Exercise directions →
Copy the data below exactly.

----- Given data -----

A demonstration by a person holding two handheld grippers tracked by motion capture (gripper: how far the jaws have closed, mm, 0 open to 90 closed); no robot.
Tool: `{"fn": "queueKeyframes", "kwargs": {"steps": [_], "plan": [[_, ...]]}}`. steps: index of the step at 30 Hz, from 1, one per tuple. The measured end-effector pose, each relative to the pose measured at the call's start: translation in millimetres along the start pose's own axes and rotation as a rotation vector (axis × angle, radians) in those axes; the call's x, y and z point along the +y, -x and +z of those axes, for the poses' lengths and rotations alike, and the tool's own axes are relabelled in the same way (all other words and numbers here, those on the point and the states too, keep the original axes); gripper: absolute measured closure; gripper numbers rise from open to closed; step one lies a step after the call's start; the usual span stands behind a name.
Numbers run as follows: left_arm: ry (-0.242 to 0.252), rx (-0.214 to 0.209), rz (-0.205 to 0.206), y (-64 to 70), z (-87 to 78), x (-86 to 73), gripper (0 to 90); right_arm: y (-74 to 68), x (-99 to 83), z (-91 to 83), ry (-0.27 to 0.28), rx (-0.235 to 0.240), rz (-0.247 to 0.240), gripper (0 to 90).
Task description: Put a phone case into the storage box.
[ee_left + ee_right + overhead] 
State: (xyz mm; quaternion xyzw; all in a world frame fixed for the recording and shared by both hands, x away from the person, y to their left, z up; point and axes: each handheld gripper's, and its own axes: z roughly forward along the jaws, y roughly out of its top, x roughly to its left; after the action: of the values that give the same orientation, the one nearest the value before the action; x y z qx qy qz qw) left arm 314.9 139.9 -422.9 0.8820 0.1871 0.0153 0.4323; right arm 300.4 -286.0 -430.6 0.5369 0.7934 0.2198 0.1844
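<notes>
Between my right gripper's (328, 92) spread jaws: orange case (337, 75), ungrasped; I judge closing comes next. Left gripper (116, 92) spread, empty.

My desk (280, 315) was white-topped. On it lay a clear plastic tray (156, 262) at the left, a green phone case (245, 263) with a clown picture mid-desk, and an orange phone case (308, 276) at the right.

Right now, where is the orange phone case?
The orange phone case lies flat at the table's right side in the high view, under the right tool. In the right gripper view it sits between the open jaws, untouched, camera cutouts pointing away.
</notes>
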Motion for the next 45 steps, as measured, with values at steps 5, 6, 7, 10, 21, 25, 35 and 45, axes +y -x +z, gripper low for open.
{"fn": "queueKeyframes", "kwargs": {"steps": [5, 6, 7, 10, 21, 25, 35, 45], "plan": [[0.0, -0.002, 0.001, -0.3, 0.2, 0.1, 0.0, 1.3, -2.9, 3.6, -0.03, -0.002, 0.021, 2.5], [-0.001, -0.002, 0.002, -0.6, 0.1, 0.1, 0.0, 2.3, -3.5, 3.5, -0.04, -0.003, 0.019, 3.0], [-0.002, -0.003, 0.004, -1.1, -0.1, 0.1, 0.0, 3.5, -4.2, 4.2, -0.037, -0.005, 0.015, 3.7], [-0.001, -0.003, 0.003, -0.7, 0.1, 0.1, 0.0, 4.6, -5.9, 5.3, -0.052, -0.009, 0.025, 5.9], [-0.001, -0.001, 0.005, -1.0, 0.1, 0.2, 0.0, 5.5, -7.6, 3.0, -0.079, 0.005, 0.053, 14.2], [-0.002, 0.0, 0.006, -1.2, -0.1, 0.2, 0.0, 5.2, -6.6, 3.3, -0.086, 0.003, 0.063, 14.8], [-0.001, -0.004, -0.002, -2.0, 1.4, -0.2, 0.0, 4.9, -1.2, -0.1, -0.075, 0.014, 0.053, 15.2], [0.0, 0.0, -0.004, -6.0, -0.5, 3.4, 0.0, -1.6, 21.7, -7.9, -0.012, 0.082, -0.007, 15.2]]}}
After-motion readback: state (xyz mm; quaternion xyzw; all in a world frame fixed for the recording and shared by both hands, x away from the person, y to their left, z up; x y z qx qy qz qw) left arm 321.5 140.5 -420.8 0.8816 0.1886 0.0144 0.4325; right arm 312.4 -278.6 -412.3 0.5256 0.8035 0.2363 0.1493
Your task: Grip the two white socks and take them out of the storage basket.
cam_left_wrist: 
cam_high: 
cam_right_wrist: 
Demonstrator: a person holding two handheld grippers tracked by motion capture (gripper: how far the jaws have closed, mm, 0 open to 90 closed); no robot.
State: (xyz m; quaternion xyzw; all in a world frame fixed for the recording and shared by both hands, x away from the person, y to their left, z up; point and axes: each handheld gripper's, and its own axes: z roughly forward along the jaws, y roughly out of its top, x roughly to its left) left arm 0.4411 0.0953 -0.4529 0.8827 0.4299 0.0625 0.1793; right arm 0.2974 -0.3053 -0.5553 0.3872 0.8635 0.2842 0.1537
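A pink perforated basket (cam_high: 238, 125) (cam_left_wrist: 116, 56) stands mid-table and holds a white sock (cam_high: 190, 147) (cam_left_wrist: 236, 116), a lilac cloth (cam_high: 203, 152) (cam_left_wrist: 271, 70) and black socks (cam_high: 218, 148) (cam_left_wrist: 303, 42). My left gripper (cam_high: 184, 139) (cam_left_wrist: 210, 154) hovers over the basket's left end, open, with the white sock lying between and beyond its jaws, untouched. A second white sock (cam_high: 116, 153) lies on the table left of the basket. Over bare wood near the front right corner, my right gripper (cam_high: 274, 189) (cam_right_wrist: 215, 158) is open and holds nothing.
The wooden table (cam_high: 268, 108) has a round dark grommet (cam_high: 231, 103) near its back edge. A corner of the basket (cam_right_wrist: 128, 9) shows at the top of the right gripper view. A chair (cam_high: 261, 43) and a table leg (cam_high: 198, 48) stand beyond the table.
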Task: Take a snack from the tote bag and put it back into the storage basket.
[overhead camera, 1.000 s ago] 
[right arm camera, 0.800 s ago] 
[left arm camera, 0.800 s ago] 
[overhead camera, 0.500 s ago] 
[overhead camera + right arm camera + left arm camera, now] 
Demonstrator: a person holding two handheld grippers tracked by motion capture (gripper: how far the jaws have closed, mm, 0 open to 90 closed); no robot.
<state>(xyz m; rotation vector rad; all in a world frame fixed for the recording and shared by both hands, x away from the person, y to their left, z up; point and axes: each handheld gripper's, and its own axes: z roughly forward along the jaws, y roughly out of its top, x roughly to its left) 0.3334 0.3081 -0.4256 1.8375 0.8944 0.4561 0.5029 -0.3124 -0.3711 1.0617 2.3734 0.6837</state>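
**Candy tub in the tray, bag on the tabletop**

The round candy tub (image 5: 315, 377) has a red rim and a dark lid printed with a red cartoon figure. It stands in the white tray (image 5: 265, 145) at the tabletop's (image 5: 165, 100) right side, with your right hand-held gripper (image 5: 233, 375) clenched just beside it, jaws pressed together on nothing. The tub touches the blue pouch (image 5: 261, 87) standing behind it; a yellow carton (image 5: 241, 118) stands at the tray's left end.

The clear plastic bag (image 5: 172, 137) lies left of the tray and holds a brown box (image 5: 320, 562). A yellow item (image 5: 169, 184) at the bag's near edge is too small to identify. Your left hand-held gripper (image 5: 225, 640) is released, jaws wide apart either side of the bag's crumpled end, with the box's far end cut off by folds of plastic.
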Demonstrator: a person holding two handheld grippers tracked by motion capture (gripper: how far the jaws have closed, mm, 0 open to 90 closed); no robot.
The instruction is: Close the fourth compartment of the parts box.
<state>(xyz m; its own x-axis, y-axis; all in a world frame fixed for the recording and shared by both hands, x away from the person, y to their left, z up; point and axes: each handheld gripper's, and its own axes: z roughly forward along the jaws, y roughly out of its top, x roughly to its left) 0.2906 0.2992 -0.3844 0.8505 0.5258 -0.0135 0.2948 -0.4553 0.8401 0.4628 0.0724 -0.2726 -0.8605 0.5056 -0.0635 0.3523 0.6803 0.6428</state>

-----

Your response →
A demonstration by a person holding two handheld grippers tracked by motion capture (gripper: how far the jaws have closed, mm, 0 open to 90 closed); no robot.
Tool: `{"fn": "queueKeyframes", "kwargs": {"steps": [_], "plan": [[_, ...]]}}`. steps: index of the step at 30 Hz, from 1, one per tuple. The measured end-effector pose, each relative to the pose measured at the call's start: translation in millimetres along the start pose's own axes and rotation as a rotation vector (axis × angle, radians) in those axes; the call's x, y and z point along the +y, -x and +z of those axes, for the poses' lengths and rotations alike, and the tool's own axes are relabelled in the same way (all other words and numbers here, those on the point and the states too, keep the original axes); gripper: absolute measured closure; gripper numbers rise from open to closed; step one lies a step after the call's start; the usual span stands behind a name.
Numbers run as follows: left_arm: ry (-0.242 to 0.252), rx (-0.214 to 0.209), rz (-0.205 to 0.206), y (-64 to 70), z (-87 to 78), x (-86 to 73), gripper (0 to 90); right_arm: y (-74 to 68), x (-99 to 83), z (-91 to 83), ry (-0.27 to 0.28), rx (-0.235 to 0.240), rz (-0.247 to 0.240), gripper (0 to 90).
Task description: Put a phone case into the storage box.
[ee_left + ee_right + overhead] 
State: (xyz mm; quaternion xyzw; all in a world frame fixed for the recording and shared by both hands, x away from the person, y to their left, z up; point and axes: each handheld gripper's, and its own axes: z roughly forward along the jaws, y roughly out of its top, x roughly to its left; after the action: of the values that give the same orientation, the one nearest the value before the action; x y z qx qy qz qw) left arm 314.9 139.9 -422.9 0.8820 0.1871 0.0153 0.4323; right arm 300.4 -286.0 -430.6 0.5369 0.7934 0.2198 0.1844
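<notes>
Between my right gripper's (328, 92) spread jaws: orange case (337, 75), ungrasped; I judge closing comes next. Left gripper (116, 92) spread, empty.

My desk (280, 315) was white-topped. On it lay a clear plastic tray (156, 262) at the left, a green phone case (245, 263) with a clown picture mid-desk, and an orange phone case (308, 276) at the right.

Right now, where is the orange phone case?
The orange phone case lies flat at the table's right side in the high view, under the right tool. In the right gripper view it sits between the open jaws, untouched, camera cutouts pointing away.
</notes>
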Motion for the next 45 steps, as measured, with values at steps 5, 6, 7, 10, 21, 25, 35 and 45, axes +y -x +z, gripper low for open.
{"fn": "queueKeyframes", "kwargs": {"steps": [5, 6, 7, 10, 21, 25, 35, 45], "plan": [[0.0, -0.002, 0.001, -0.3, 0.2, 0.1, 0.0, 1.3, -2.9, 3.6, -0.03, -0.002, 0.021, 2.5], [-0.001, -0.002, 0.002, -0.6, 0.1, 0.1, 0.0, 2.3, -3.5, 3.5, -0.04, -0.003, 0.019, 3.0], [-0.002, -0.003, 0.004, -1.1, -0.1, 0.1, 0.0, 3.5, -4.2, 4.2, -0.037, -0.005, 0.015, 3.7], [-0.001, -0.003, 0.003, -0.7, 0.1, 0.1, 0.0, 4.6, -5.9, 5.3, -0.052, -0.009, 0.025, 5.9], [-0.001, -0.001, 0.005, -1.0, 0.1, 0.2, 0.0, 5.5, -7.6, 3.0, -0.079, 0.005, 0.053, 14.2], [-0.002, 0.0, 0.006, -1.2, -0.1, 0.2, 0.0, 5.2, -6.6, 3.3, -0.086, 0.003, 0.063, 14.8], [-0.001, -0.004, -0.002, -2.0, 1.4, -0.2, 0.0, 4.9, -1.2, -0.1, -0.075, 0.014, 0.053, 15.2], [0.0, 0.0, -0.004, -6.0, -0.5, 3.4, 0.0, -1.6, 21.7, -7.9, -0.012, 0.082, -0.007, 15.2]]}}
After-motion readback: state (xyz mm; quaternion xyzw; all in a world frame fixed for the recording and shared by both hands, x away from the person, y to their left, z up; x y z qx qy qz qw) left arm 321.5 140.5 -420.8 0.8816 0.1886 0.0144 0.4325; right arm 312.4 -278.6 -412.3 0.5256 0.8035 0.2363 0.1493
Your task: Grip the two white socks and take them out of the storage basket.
cam_left_wrist: 
cam_high: 
cam_right_wrist: 
Demonstrator: a person holding two handheld grippers tracked by motion capture (gripper: how far the jaws have closed, mm, 0 open to 90 closed); no robot.
State: (xyz m; quaternion xyzw; all in a world frame fixed for the recording and shared by both hands, x away from the person, y to their left, z up; point and axes: each handheld gripper's, and its own axes: z roughly forward along the jaws, y roughly out of its top, x roughly to its left) left arm 0.4411 0.0953 -0.4529 0.8827 0.4299 0.0625 0.1793; right arm 0.2974 -0.3053 -0.5553 0.3872 0.8635 0.2842 0.1537
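A pink perforated basket (cam_high: 238, 125) (cam_left_wrist: 116, 56) stands mid-table and holds a white sock (cam_high: 190, 147) (cam_left_wrist: 236, 116), a lilac cloth (cam_high: 203, 152) (cam_left_wrist: 271, 70) and black socks (cam_high: 218, 148) (cam_left_wrist: 303, 42). My left gripper (cam_high: 184, 139) (cam_left_wrist: 210, 154) hovers over the basket's left end, open, with the white sock lying between and beyond its jaws, untouched. A second white sock (cam_high: 116, 153) lies on the table left of the basket. Over bare wood near the front right corner, my right gripper (cam_high: 274, 189) (cam_right_wrist: 215, 158) is open and holds nothing.
The wooden table (cam_high: 268, 108) has a round dark grommet (cam_high: 231, 103) near its back edge. A corner of the basket (cam_right_wrist: 128, 9) shows at the top of the right gripper view. A chair (cam_high: 261, 43) and a table leg (cam_high: 198, 48) stand beyond the table.
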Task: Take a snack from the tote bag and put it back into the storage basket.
[overhead camera, 1.000 s ago] 
[right arm camera, 0.800 s ago] 
[left arm camera, 0.800 s ago] 
[overhead camera, 0.500 s ago] 
[overhead camera + right arm camera + left arm camera, now] 
Demonstrator: a person holding two handheld grippers tracked by motion capture (gripper: how far the jaws have closed, mm, 0 open to 90 closed); no robot.
<state>(xyz m; rotation vector rad; all in a world frame fixed for the recording and shared by both hands, x away from the person, y to their left, z up; point and axes: each handheld gripper's, and its own axes: z roughly forward along the jaws, y roughly out of its top, x roughly to its left) 0.3334 0.3081 -0.4256 1.8375 0.8944 0.4561 0.5029 -0.3124 -0.3711 1.0617 2.3734 0.6837</state>
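**Candy tub in the tray, bag on the tabletop**

The round candy tub (image 5: 315, 377) has a red rim and a dark lid printed with a red cartoon figure. It stands in the white tray (image 5: 265, 145) at the tabletop's (image 5: 165, 100) right side, with your right hand-held gripper (image 5: 233, 375) clenched just beside it, jaws pressed together on nothing. The tub touches the blue pouch (image 5: 261, 87) standing behind it; a yellow carton (image 5: 241, 118) stands at the tray's left end.

The clear plastic bag (image 5: 172, 137) lies left of the tray and holds a brown box (image 5: 320, 562). A yellow item (image 5: 169, 184) at the bag's near edge is too small to identify. Your left hand-held gripper (image 5: 225, 640) is released, jaws wide apart either side of the bag's crumpled end, with the box's far end cut off by folds of plastic.
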Demonstrator: a person holding two handheld grippers tracked by motion capture (gripper: how far the jaws have closed, mm, 0 open to 90 closed); no robot.
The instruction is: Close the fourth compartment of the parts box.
<state>(xyz m; its own x-axis, y-axis; all in a world frame fixed for the recording and shared by both hands, x away from the person, y to their left, z up; point and axes: each handheld gripper's, and its own axes: z roughly forward along the jaws, y roughly out of its top, x roughly to its left) 0.2906 0.2992 -0.3844 0.8505 0.5258 -0.0135 0.2948 -0.4553 0.8401 0.4628 0.0724 -0.2726 -0.8605 0.5056 -0.0635 0.3523 0.6803 0.6428</state>

The response is finished, and the exercise is complete.